# woosah...



## ILBUNYON (Mar 24, 2007)

this is ILBUNYON, when it comes to martial arts i have it baad. i enjoy many styles of martial arts. if i could be at seven places at the same time i would train in seven different styles. i like to read about the history of everything martial art; i sleep with my kartate gi on(lol). i'm looking forward to some great martialtalk.


----------



## terryl965 (Mar 24, 2007)

Welcome and happy posting


----------



## Brian R. VanCise (Mar 24, 2007)

Welcome to MartialTalk!


----------



## tshadowchaser (Mar 24, 2007)

welcome to the forum.


----------



## dubljay (Mar 24, 2007)

Welcom to MartialTalk!  Home to many who share your addiction to the arts.

There's a wealth of information to be had.

Couple of quick notes

Dont hesitate to ask a question, there are many knowledgeable members that have a variety of experiences; that being said, the search function is your friend.  Dont be afraid to dredge up an old dead thread if you have something new to add to it.

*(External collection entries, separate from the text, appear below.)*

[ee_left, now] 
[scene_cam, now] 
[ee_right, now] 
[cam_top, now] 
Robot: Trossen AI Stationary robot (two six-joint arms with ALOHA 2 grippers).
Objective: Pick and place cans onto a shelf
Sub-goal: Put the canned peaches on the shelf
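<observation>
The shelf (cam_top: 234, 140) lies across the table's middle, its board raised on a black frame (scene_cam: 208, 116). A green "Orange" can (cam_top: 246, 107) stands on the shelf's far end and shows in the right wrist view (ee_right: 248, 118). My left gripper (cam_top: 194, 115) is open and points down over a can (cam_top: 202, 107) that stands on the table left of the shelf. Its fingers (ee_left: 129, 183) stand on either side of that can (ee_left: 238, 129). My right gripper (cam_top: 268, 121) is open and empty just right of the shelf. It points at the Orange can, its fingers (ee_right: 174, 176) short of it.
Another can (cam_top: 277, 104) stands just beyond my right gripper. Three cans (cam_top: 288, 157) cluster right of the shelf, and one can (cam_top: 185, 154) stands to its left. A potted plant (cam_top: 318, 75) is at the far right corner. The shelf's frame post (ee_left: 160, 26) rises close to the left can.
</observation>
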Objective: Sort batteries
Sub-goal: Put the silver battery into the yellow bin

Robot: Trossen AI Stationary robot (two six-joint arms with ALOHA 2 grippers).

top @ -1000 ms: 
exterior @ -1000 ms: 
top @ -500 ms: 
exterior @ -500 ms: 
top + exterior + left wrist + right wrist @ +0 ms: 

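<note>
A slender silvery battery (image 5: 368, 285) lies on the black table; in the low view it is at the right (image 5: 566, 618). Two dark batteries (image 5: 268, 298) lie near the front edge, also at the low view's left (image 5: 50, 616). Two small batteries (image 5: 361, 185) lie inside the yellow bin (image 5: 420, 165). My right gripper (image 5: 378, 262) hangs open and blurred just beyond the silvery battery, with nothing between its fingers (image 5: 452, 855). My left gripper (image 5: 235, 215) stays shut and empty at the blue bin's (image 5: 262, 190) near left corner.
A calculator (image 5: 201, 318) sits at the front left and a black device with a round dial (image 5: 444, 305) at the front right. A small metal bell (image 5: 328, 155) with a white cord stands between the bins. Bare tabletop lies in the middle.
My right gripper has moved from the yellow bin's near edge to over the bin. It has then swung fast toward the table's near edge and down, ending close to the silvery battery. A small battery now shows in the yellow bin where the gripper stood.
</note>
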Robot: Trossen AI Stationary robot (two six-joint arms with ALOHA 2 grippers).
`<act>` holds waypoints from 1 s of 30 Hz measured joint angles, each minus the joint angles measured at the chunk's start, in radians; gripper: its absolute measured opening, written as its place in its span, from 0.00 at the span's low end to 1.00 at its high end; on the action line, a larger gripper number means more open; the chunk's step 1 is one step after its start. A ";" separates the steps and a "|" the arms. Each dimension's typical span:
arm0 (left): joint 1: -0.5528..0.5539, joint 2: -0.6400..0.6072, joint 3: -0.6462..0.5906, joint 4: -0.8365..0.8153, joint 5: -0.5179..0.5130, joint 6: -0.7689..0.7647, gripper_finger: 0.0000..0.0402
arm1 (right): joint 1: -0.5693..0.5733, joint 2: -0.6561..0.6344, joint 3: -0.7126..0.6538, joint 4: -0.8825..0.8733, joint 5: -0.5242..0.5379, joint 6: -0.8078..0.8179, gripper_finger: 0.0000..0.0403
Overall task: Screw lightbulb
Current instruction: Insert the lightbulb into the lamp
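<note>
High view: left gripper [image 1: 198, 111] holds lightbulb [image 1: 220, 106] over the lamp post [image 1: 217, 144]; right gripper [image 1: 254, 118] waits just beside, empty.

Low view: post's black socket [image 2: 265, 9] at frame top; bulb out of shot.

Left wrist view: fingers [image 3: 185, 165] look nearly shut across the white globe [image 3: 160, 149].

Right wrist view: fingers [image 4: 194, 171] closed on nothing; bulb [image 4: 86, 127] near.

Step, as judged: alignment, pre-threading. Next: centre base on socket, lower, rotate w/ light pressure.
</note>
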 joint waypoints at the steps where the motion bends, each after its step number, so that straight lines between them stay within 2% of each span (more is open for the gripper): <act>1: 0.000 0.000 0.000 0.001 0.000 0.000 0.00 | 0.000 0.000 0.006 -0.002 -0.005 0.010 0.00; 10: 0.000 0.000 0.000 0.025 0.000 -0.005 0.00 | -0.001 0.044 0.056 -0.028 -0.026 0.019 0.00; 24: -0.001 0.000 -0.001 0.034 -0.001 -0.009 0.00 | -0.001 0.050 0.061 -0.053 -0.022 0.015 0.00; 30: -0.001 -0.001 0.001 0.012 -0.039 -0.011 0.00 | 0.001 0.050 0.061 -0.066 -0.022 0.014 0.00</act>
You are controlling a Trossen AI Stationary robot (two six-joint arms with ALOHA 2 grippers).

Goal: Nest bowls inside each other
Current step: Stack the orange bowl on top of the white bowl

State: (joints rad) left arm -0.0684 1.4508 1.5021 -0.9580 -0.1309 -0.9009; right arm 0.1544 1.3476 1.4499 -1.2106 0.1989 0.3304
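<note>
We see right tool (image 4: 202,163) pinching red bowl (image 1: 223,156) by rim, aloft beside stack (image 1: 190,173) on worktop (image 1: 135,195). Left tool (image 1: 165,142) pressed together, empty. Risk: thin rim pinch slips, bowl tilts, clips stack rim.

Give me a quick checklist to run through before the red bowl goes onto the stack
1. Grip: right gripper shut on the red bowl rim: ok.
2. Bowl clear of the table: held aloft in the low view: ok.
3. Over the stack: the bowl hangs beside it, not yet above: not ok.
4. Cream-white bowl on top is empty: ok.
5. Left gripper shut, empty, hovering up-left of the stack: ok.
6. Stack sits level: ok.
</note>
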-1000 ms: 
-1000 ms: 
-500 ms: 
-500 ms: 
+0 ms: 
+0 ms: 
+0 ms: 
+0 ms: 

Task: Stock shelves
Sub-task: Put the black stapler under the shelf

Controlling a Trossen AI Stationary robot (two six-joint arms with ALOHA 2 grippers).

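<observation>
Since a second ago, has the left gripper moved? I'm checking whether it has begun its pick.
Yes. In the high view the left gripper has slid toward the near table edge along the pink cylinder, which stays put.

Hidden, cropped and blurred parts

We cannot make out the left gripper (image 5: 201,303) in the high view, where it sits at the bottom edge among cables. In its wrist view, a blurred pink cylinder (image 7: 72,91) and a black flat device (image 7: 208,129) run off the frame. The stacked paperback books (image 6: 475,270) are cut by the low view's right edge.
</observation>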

Again welcome to MT and enjoy

-Josh


----------



## theletch1 (Mar 24, 2007)

Yeah, what DublJay said.:ultracool


----------



## Kacey (Mar 24, 2007)

Welcome, and happy posting!  :wavey:


----------



## Jade Tigress (Mar 25, 2007)

Welcome to Martial Talk!


----------



## Tames D (Mar 25, 2007)

Welcome.


----------



## exile (Mar 25, 2007)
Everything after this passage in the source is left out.